Description of the task
Lines to restate from the data below: from the one containing "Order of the" to the one containing "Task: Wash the", both included. Give them again exactly, and only them.
##### Data excerpt
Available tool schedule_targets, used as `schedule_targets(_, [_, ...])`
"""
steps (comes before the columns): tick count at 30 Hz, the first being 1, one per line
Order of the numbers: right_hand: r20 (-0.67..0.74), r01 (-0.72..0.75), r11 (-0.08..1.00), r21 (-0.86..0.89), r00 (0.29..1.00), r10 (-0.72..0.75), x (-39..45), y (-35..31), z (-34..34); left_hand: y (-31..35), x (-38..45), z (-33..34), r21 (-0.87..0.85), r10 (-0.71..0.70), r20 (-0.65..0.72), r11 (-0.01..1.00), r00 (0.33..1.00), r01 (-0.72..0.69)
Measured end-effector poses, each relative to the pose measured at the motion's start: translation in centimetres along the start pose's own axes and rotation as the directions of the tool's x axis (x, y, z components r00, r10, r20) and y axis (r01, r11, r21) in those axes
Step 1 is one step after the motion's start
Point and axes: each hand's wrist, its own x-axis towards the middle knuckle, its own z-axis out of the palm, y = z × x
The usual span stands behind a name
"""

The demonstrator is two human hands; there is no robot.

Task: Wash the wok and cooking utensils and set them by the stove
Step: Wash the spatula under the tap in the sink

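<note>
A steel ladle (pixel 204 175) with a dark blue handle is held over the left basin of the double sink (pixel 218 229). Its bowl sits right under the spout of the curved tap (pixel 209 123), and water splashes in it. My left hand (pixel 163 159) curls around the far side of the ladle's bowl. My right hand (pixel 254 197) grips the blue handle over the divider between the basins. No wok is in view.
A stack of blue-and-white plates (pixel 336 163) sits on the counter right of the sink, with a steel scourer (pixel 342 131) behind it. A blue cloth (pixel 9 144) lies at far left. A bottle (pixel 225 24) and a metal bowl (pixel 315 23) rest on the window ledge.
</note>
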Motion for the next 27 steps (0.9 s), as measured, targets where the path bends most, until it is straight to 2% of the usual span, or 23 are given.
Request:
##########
Problem solution
Order of the numbers: right_hand: r20 (-0.67..0.74), r01 (-0.72..0.75), r11 (-0.08..1.00), r21 (-0.86..0.89), r00 (0.29..1.00), r10 (-0.72..0.75), x (-39..45), y (-35..31), z (-34..34); left_hand: y (-31..35), x (-38..45), z (-33..34), r21 (-0.87..0.85), r10 (-0.71..0.70), r20 (-0.65..0.72), r11 (-0.01..1.00), r00 (0.33..1.00), r01 (-0.72..0.69)
Measured end-effector poses, each relative to the pose measured at the motion's start: translation in centimetres along the start pose's own axes and rotation as the directions of the tool's x axis (x, y, z components r00, r10, r20) and y axis (r01, r11, r21) in those axes
Step 1 is one step after the motion's start
Point and axes: each hand's wrist, its own x-axis towards the middle knuckle, its own z-axis out of the palm, y = z × x
The usual span stands behind a name
"""

The demonstrator is two human hands; there is no robot.

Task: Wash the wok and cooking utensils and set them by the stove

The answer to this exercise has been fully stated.